Star Trek FAQ: Everything Left to Know About the First Voyages of the Starship Enterprise Book Review
Star Trek FAQ: Everything Left to Know About the First Voyages of the Starship Enterprise is a new, non-fiction Star Trek book that is meant both for die-hard and casual fans of the original Star Trek series created in the 1960s. Despite the title, the book isn’t set up in a question and answer format, and the book has answers to some questions that have probably only occurred to a small number of people. This book is meant to be a distillation of information published elsewhere, but even at 413 pages, don’t expect technical details like an explanation of star dates or warp drive. There is an obligatory episode guide, but thankfully, the plot synopses are kept short. From my fan perspective, its pages do contain some interesting information that I wasn’t aware of.
The author, Mark Clark, is a Star Trek fan, but he is also a film historian, who has taught on the subject, as well as being a former newspaper film critic. Thus one would hope that the book could provide insights beyond all of the information that can probably be found by scouring the Internet. Unfortunately, don’t expect any revelatory information that a Star Trek insider might have.

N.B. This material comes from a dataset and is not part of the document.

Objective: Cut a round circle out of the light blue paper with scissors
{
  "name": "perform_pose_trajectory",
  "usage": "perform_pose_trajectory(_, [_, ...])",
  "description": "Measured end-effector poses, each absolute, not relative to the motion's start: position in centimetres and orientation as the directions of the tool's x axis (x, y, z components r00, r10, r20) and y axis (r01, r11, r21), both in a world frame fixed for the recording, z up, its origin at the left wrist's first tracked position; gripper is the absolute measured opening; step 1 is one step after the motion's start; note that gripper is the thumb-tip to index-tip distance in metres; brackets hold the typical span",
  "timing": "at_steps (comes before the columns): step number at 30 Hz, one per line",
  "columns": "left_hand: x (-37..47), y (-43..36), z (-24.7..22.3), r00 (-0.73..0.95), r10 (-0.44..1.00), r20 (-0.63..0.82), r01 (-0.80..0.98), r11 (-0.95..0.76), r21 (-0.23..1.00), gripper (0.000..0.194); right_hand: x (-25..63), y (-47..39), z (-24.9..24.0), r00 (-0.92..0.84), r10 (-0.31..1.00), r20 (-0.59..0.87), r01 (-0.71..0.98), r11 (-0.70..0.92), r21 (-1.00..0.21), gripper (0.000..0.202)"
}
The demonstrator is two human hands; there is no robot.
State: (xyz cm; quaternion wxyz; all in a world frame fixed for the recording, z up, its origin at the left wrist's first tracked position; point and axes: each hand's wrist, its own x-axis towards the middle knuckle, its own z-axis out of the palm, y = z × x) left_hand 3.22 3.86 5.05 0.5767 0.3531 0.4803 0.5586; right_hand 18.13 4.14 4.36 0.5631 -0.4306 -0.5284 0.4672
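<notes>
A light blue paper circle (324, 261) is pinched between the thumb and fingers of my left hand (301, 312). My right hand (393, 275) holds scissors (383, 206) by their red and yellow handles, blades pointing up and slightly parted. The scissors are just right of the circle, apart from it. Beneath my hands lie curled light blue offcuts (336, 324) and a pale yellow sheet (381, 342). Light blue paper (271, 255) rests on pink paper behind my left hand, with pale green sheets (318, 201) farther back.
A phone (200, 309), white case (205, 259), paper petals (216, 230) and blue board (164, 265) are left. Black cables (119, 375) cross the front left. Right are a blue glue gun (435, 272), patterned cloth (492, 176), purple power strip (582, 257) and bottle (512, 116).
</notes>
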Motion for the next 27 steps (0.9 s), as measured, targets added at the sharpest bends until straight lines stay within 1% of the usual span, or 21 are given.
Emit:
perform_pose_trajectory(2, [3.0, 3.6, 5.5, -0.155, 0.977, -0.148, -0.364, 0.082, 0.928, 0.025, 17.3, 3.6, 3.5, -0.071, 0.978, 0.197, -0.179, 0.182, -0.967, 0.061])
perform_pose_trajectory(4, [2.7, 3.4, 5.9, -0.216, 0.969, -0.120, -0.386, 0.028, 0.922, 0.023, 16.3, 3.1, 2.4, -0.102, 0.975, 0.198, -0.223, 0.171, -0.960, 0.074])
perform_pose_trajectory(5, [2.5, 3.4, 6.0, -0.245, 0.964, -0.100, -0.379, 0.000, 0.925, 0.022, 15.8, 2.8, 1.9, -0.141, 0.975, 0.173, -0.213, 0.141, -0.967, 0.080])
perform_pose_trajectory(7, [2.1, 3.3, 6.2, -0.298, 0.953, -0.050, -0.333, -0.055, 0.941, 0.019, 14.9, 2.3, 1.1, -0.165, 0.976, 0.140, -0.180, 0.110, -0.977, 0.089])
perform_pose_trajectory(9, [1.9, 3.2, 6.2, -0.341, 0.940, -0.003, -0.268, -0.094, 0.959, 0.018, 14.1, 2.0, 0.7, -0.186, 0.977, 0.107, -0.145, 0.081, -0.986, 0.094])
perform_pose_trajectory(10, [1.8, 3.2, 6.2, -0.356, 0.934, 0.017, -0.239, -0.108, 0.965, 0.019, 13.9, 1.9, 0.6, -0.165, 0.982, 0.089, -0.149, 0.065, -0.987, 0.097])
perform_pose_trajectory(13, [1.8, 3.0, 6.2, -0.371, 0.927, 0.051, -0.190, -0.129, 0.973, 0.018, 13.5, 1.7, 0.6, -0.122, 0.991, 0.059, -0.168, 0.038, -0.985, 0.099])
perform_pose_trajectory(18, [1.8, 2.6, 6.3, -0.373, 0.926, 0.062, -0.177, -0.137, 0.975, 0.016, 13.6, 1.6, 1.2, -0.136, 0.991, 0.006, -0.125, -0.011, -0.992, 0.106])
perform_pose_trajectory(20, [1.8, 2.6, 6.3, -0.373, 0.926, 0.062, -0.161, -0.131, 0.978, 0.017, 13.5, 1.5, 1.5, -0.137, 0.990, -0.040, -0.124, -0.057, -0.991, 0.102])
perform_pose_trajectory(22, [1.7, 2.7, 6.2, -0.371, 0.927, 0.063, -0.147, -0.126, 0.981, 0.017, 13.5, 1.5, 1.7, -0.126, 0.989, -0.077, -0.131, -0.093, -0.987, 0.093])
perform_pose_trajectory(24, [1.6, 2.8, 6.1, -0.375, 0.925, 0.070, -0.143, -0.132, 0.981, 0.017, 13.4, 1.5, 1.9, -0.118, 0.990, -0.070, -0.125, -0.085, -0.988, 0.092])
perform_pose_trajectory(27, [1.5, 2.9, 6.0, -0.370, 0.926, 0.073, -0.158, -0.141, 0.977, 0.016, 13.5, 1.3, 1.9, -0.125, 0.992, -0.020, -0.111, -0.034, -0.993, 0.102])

Whenever a book is published about The Beatles, there is the inevitable, rhetorical question that some reviewers ask: “Do we really need another book on The Beatles?” The same can be asked for a subject like Star Trek that too arose during the 1960s and has had a similar cultural impact. Both the subtitle of Star Trek FAQ – Everything Left to Know About the First Voyages of the Starship Enterprise and the introduction by the author acknowledge that there have been many books published about Star Trek. Even the foreword by David Gerrold, writer of the tribble episode, mentions the abundance (which is appropriate, considering tribbles are known for their reproductive ability).
I’ve been collecting Star Trek books, both fact and fiction, ever since I bought Stephen E. Whitfield and Gene Roddenberry’s The Making of Star Trek in its thirteenth printing in 1974. I have all the cast biographies including The Longest Trek – My Tour of the Galaxy by Grace Lee Whitney, who played Yeoman Janice Rand with the beehive hairdo in early first season episodes. (And if you believed the official reason why she was let go from the show so that Captain Kirk could play the space field, then you will be shocked by Whitney’s claim that Star Trek FAQ repeats between its covers.) I even have Inside Trek – My Secret Life with Star Trek Creator Gene Roddenberry written by Susan Sackett, who served as Roddenberry’s Executive Assistant – and secret lover! I’m still waiting for a Paramount cleaning technician (i.e., janitor) to release a book on his Star Trek memories. Coincidentally, both the Whitney biography and Sackett tell-all are in this book’s bibliography. Of the sixty or so books mentioned in the bibliography, I have all but five!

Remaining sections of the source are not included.